4.2 Strengths and Limitations

The review adhered to the Arksey and O’Malley [24] method for conducting scoping reviews, and was reported in adherence with the PRISMA-ScR items [26]. Another strength of our scoping review is that the included research was limited to the last 10 years of publication, meaning that the findings represent the most recent state-of-the-art methods. This also helped us to overcome a common limitation of scoping reviews, whereby the included literature is vast [48], which may result in limited detail in the findings.
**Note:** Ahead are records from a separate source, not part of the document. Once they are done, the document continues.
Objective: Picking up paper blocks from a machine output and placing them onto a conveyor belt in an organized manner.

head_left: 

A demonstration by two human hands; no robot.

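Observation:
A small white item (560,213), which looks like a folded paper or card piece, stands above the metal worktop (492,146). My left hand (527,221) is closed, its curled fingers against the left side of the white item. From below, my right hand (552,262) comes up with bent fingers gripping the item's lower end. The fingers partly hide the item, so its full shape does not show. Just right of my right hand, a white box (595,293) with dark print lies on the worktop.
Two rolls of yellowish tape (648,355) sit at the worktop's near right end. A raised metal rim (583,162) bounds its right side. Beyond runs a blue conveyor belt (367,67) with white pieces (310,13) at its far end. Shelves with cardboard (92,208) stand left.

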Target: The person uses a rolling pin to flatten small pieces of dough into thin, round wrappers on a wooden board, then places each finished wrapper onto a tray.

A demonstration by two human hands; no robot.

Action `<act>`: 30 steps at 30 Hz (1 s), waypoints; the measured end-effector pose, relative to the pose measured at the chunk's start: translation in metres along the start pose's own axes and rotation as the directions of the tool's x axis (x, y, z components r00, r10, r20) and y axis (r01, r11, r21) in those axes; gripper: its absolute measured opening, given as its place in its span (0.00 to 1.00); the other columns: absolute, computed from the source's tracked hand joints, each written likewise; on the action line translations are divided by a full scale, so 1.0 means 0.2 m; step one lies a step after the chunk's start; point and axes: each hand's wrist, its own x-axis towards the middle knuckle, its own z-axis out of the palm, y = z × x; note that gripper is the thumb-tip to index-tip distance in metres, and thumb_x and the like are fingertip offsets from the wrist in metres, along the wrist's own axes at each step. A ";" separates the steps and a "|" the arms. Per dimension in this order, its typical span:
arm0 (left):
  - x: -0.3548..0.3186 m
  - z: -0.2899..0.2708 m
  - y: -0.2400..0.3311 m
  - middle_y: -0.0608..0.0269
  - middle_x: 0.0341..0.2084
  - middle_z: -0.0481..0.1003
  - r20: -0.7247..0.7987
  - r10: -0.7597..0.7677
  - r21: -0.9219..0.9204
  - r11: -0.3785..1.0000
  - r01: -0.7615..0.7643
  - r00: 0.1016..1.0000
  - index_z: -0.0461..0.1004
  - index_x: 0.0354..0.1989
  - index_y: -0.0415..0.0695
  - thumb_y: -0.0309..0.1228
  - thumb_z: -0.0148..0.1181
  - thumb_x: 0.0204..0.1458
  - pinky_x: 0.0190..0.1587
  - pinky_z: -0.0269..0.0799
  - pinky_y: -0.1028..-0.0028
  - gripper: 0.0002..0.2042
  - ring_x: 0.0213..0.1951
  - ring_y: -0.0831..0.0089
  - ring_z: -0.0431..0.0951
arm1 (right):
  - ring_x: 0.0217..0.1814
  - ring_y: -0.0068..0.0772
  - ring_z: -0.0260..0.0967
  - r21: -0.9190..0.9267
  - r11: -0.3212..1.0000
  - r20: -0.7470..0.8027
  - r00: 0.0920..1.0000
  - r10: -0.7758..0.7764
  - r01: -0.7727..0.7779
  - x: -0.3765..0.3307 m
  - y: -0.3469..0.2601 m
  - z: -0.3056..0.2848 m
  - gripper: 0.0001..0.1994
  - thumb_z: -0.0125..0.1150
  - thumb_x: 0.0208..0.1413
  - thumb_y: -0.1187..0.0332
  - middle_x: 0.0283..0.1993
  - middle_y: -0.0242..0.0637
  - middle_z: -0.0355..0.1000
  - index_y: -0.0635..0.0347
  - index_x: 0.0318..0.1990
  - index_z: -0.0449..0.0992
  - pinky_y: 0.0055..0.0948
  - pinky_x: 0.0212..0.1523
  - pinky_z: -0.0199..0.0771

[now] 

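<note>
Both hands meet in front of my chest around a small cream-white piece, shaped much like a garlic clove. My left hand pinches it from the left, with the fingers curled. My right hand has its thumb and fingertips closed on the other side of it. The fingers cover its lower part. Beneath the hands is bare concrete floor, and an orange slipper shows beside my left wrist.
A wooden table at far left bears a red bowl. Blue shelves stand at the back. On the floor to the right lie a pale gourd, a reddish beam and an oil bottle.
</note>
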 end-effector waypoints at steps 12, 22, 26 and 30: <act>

As in other scoping reviews (e.g., [49, 50]), our work was limited to literature published in English and did not include grey literature. We did also not conduct quality or bias assessments of the included literature, meaning that the included studies were of varying quality. However, this is typically not a requirement of scoping reviews [48, 50].

5 Conclusion

This scoping review of recently published literature helped to identify common prosodic elements used in human-computer interaction: tone, loudness, speech speed and pauses. Non-linguistic vocalisations and emphasis/stress were less frequently used. Future research should explore the effectiveness of commonly used prosodic elements in emotional speech, using larger sample sizes and real-life interaction scenarios. Finally, the successfulness of prosody in conveying negative sentiment may be improved with additional non-verbal parameters (e.g., motion or changes in light that represent emotion). Thus, it is essential that more work be conducted to determine how these may be combined with prosody and which combination is most effective in human-robot affective interaction.